Das ist auch eine Frage der Amerikaner und der Türken. Es ist offensichtlich, dass sich die amerikanische Außenpolitik, was Syrien betrifft, uneins ist, egal was sie sagen. Auf lange Sicht werden die Kurden ein Abkommen mit Damaskus suchen müssen – die Türkei macht ihnen mehr Angst als die syrische Regierung, und sie können sich nicht sicher sein, wie lange die Amerikaner sie noch unterstützen werden. Mehr als ein Drittel Nordsyriens wird von Kurden gehalten. Dort ist aber nur etwa die Hälfte der Bevölkerung Kurden und die andere Hälfte Araber. In Rakka und in Umgebung mag die lokale Bevölkerung weder die Kurden noch Assad – aber wenn sich diese Menschen entscheiden müssten, würden sie sich wahrscheinlich Assad zuwenden und nicht den Kurden rund um Deir ez-Zor.
Die internationalen Puppenspieler im syrischen Drama
Wladimir Putin, russischer Präsident. Russland steht auf Seiten Assads. Erst der russische Militäreinsatz hat Assad vor dem Sturz bewahrt.
Hassan Ruhani, iranischer Präsident. Iran ist ein
Verbündeter des syrischen Regimes und unterstützt Damaskus auch militärisch.
Recep Tayyip Erdogan, türkischer Präsident. Die Türkei unterstützt einen Teil der Rebellen, will die Dschihadisten aber bekämpfen, die 60 Prozent von Idlib besetzen.
In Syrien sind so viele Staaten eingebunden, wie kann da ein Frieden irgendwann aussehen?

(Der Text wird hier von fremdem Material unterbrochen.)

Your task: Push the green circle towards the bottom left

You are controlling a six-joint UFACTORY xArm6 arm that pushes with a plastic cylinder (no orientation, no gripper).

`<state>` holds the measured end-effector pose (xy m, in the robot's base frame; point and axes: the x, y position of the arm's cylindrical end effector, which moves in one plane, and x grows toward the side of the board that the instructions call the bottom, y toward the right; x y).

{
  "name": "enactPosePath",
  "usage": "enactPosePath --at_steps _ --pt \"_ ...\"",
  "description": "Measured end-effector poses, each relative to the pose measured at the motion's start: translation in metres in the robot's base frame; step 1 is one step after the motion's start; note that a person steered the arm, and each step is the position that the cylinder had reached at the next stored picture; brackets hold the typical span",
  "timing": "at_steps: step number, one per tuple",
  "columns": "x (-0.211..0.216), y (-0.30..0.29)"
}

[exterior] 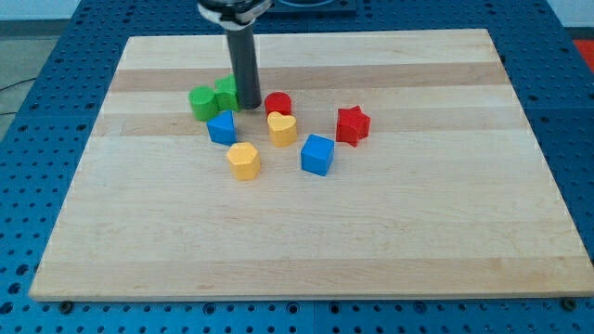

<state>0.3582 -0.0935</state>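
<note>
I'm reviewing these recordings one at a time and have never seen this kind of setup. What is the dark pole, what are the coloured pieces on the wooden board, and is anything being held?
There is only one camera, looking down at a slant onto a wooden board that rests on a blue perforated bench.

The dark pole is the end of a robot arm. It has no claw and holds nothing; it only pushes. My tip touches the board just right of the green star, which sits against the green circle on its left.

The other pieces are loose blocks:
- a red circle, right of the tip
- a yellow heart
- a blue block
- a yellow hexagon
- a blue cube
- a red star, alone at the right
</note>
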Motion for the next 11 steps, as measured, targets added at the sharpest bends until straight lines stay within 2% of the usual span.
enactPosePath --at_steps 1,6,7,8,9,10,11 --pt "0.008 -0.027" --pt "-0.002 -0.036" --pt "-0.016 -0.047" --pt "-0.02 -0.088" --pt "-0.03 -0.091" --pt "-0.057 -0.116" --pt "-0.007 -0.12"
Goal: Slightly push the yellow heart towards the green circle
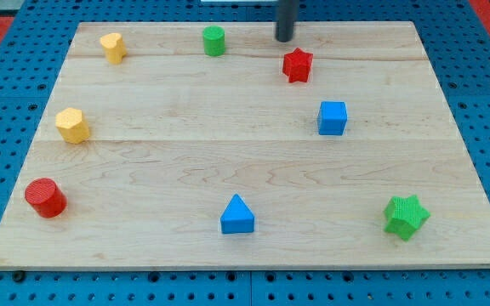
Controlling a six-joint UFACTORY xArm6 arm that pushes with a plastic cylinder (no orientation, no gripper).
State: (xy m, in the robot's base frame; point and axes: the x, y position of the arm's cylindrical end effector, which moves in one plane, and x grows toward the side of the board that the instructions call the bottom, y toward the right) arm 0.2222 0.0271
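Note:
The yellow heart (113,47) sits near the board's top left corner. The green circle (214,40) stands to its right along the top edge, a clear gap between them. My tip (285,38) comes down at the top edge, right of the green circle and just above-left of the red star (297,65). It touches no block and is far from the yellow heart.
A yellow hexagon (72,126) lies at the left, a red cylinder (46,197) at the lower left. A blue cube (332,117) sits right of centre, a blue triangle (237,215) at the bottom centre, a green star (405,216) at the lower right. The wooden board (185,161) rests on a blue pegboard.

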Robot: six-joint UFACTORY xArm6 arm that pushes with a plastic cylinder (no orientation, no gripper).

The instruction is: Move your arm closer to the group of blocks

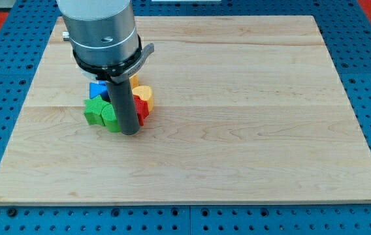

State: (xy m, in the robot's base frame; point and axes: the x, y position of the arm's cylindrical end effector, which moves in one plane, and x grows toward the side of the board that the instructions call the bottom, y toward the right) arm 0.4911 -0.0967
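Observation:
A tight group of blocks lies at the board's left centre. It holds two green blocks (100, 112), a blue block (98, 89), a yellow block (144, 94) and a red block (142, 109); their shapes are partly hidden. My rod comes down from the arm's grey housing (100, 32). My tip (129, 133) rests on the board at the group's bottom edge, touching or nearly touching the green and red blocks. The rod hides the middle of the group.
The wooden board (251, 124) lies on a blue perforated table (2, 78). The arm's housing covers the board's upper left part, above the blocks.

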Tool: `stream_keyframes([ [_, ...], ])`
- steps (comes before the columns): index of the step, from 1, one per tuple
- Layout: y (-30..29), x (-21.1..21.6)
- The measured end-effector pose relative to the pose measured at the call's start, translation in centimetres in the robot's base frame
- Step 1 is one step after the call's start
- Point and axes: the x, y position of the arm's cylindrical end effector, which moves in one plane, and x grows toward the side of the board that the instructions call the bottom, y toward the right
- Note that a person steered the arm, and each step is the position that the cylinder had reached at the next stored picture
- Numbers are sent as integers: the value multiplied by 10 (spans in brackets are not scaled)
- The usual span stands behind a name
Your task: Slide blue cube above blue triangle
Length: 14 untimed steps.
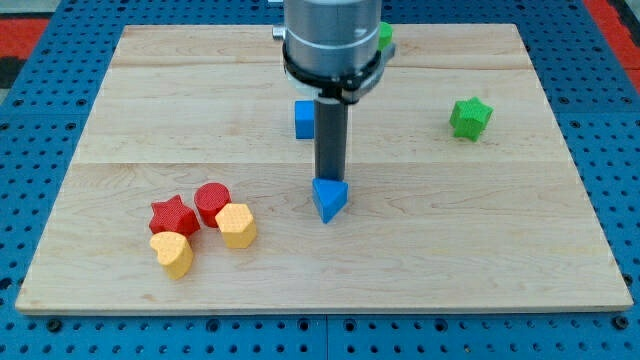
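The blue cube (303, 119) sits near the middle of the wooden board (500, 230), partly hidden behind my rod. The blue triangle (329, 199) lies below it, a little to the right. My tip (329, 180) touches the triangle's top edge, directly below and to the right of the cube. The rod rises from there to the grey arm body at the view's top.
A green star (469, 118) sits at the right. A green block (384, 36) peeks out beside the arm at the top. At the lower left cluster a red star (172, 215), red cylinder (211, 202), yellow hexagon (237, 225) and yellow heart (174, 253).
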Motion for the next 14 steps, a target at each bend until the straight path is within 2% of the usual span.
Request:
stream_keyframes([
  [2, 1, 52],
  [3, 19, 20],
  [4, 37, -37],
  [6, 33, -136],
  [7, -3, -140],
  [8, -31, -127],
  [12, -31, -34],
  [14, -64, -17],
])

Die syrische Krise war immer eine Folge, ein Geflecht aus Krisen zwischen den beteiligten Regional- und Großmächten. Die werden nicht alle enden, nur weil Assad den Bürgerkrieg gewonnen hat. Die USA, Frankreich, Großbritannien und auch Israel wollen Assad klein halten. Auf keinen Fall wollen sie, dass er stärker dasteht als zuvor – und werden weiter gegen ihn arbeiten. Was eine dumme Idee ist. Denn wer profitiert von einem Syrienkrieg, der wieder aufkocht, auch wenn es nur auf kleiner Flamme ist? Das sind der IS oder diese Al-Kaida-Klone, Gruppen, die den Krieg und das Chaos brauchen, um zu überleben – und die die Gelegenheiten, sollten sie sich bieten, nutzen werden.

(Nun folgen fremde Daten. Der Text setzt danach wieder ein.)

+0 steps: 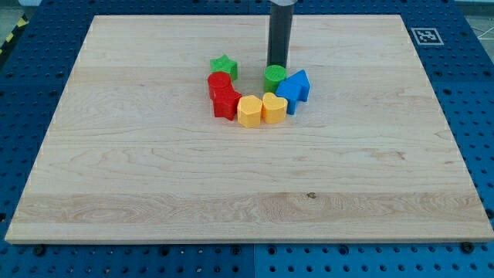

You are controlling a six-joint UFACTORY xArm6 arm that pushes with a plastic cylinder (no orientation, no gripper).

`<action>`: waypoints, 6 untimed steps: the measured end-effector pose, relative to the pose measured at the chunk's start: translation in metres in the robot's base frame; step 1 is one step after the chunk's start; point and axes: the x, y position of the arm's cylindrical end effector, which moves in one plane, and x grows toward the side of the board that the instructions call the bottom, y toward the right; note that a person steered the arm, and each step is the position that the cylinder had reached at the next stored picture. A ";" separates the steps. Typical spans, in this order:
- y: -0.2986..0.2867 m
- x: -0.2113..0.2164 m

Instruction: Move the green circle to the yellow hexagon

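The green circle (274,78) sits on the wooden board just above the middle. My tip (276,65) touches its upper edge, on the side toward the view's top. The yellow hexagon (248,111) lies below and left of the circle, a small gap away. A yellow heart (273,107) sits right beside the hexagon, directly below the circle.
Blue blocks (294,88) touch the circle's right side. A green star (224,66) lies at the upper left, with two red blocks (222,94) below it, next to the hexagon. The board's edge (247,241) meets a blue perforated table.
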 end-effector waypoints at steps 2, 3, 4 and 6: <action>-0.018 -0.005; -0.012 -0.019; 0.005 -0.015; 0.015 0.006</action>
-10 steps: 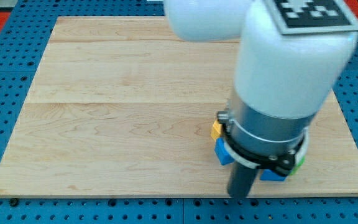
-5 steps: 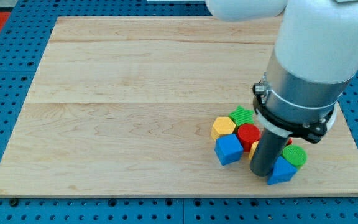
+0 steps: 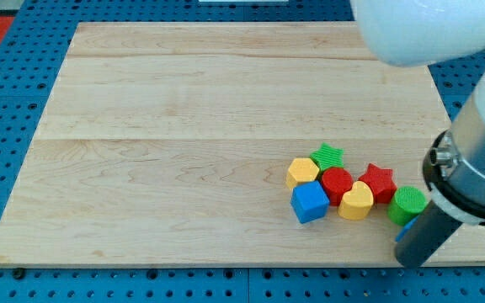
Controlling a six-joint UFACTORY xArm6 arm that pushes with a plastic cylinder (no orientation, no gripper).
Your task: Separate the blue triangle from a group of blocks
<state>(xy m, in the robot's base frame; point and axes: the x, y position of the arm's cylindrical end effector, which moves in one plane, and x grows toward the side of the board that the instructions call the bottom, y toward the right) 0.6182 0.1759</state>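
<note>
The blue triangle (image 3: 404,231) is almost wholly hidden behind my rod; only a blue sliver shows at the rod's left edge, near the board's bottom right corner. My tip (image 3: 415,262) rests at the board's bottom edge, just below and right of that sliver. To its left lies the group: a green cylinder (image 3: 407,203), red star (image 3: 378,181), yellow heart (image 3: 356,202), red block (image 3: 336,183), green star (image 3: 328,156), yellow hexagon (image 3: 303,172) and blue cube (image 3: 310,202).
The wooden board (image 3: 183,126) lies on a blue pegboard surface (image 3: 7,101). The arm's white and grey body (image 3: 478,160) covers the board's right edge and top right corner.
My rod has swept from the view's middle to the right, uncovering the group. The blue triangle has moved right with it, away from the yellow heart.
</note>
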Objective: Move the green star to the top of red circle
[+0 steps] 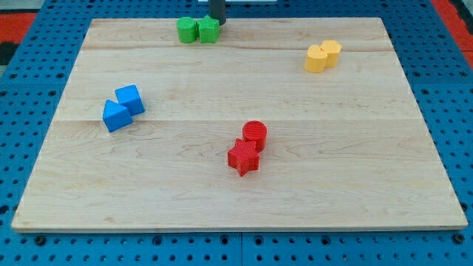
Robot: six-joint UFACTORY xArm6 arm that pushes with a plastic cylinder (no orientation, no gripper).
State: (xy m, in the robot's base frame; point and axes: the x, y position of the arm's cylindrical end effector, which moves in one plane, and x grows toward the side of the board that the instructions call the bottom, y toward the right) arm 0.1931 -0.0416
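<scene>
Two green blocks sit side by side at the view's top edge of the board: a rounded green block (186, 30) on the left and the green star (209, 30) on the right. My tip (218, 23) stands just right of and behind the green star, touching or nearly touching it. The red circle (254, 134) stands below the board's middle, with a red star (243, 157) touching it at its lower left. The green star is far up and to the left of the red circle.
Two blue blocks, a cube (130, 98) and a triangular one (115, 116), sit at the view's left. Two yellow blocks (323, 56) sit together at the upper right. The wooden board (369, 185) lies on a blue pegboard.
</scene>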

Was ist mit den Europäern?
Die Europäer, also wir, tragen die wirtschaftlichen und vor allem die politischen Kosten. Ohne Zweifel haben die durch den Syrienkrieg ausgelösten Fluchtbewegungen zum Aufstieg des migrationsfeindlichen Populismus beigetragen. Die europäische Politik in Syrien, und das war in Libyen nicht anders, ist unüberlegt, gar selbstzerstörerisch. Es gab nie eine unabhängige und wirklichkeitsnahe Politik. Die gab es 2011 nicht und die gibt es jetzt nicht. Bereits vor langer Zeit hätte man anerkennen müssen, dass Assad nicht verschwinden wird. Trotzdem wurde immer weiter behauptet: Assad muss weg. Was völlig unrealistisch war.
Gibt es noch Auswege für die Europäer, können sie ihren Einfluss noch einmal spielen lassen?

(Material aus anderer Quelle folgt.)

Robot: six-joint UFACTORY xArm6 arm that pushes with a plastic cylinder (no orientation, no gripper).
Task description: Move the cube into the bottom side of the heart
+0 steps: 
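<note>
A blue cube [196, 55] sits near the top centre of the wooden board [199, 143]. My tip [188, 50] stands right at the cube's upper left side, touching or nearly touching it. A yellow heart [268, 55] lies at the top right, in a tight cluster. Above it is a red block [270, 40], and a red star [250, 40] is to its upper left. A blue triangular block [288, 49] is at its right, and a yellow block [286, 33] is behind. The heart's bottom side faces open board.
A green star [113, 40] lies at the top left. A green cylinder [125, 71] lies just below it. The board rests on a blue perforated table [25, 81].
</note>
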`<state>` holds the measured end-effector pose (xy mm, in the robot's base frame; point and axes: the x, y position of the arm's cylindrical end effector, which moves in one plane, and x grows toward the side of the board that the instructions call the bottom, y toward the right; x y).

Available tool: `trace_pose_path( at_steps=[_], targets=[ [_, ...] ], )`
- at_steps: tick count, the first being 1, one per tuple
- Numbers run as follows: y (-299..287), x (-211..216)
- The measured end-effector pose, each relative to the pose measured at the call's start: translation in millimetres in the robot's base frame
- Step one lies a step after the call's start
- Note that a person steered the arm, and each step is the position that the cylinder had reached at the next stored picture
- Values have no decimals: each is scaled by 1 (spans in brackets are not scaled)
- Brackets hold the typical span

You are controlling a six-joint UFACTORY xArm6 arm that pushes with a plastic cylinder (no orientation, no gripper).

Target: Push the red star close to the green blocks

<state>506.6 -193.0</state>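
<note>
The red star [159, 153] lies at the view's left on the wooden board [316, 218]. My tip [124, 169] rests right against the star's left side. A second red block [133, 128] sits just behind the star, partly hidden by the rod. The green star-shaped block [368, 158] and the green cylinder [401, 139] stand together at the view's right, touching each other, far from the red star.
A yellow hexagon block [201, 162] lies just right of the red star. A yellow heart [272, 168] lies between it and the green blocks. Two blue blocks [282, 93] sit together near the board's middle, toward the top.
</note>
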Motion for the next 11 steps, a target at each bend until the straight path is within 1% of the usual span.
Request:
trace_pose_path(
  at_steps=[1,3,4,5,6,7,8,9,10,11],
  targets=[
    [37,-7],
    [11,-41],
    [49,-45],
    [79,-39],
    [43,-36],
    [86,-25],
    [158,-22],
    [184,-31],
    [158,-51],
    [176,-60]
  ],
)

Gebraucht würde eine realistische Politik: Eine, die anerkennt, dass Assad bleibt, und die Wege sucht, die Flüchtlinge wieder zurück nach Syrien zu bekommen. Es gibt sechs Millionen Flüchtlinge – werden die zurückkehren? Das ist eine wichtige Frage. Es wird also Abmachungen mit Assad geben müssen, zum Beispiel Aufbauhilfen und Abbau von Sanktionen auf der einen, Freilassung von Gefangenen auf der anderen Seite. Doch je stärker Assad wieder wird, desto geringer wird der Handlungsspielraum der Europäer – und der ist jetzt schon gering. Ich bin in dieser Hinsicht nicht optimistisch. Ihre klägliche Politik ziehen die Europäer seit 2011 durch. Einen Lerneffekt kann ich da nicht erkennen. Die einzige Strategie hat darin bestanden, diffus auf US-Linie zu bleiben – es war eine Politik des Verzichtes, eine Abdankung von der internationalen Bühne.
Ein große Figur auf dem Schachbrett der Syrienkrise ist aber Iran. USA und Israel scheinen zu denken, den Einfluss der Islamischen Republik auf Syrien zurückdrängen zu können. Ist das realistisch?
Die Konfrontation zwischen den USA, Israel und dem Iran mischt Syrien auf, so viel ist sicher. Aber es ist nicht so, dass es in Syrien eine wirkliche iranische Armee gibt. Seit den Jahren 1979/1980 gibt es strategische Abkommen zwischen Syrien und Iran. Das wird sich nicht ändern. Die USA gehen hart gegen Iran vor, wenn es um Wirtschaftssanktionen geht, was die finanzielle Macht der USA in der Welt unterstreicht. Wenn es aber um eine politische oder militärische Konfrontation in Syrien oder im Irak geht, halten die Iraner mehr Karten in den Händen – und wissen diese auch besser auszuspielen. Das sollten auch die USA mittlerweile verstanden haben.